• Directions for this task: Copy precisely the first line of the material below and every later line, stopping with the line that contains "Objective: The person".

*** Source data ***

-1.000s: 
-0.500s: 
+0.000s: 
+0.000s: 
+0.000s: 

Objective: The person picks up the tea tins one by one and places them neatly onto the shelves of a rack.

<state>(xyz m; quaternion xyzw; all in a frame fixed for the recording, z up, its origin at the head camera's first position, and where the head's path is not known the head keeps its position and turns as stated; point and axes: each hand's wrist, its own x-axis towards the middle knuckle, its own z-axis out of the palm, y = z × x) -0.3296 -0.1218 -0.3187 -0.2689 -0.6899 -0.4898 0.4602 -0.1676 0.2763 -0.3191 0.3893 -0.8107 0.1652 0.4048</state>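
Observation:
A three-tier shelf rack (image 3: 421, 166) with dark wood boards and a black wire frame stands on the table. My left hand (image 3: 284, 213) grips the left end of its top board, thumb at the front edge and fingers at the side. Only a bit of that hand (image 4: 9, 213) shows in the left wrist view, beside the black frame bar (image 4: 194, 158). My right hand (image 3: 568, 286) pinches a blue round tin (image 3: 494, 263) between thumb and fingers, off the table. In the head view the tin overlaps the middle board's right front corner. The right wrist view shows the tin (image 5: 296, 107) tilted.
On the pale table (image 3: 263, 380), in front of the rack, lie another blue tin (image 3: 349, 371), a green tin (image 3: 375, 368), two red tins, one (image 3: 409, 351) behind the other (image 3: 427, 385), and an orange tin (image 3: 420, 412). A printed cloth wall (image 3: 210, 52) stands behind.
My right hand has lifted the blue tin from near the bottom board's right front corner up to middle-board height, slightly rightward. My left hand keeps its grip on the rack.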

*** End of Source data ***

• Output for this task:
-1.000s: 
-0.500s: 
+0.000s: 
+0.000s: 
+0.000s: 

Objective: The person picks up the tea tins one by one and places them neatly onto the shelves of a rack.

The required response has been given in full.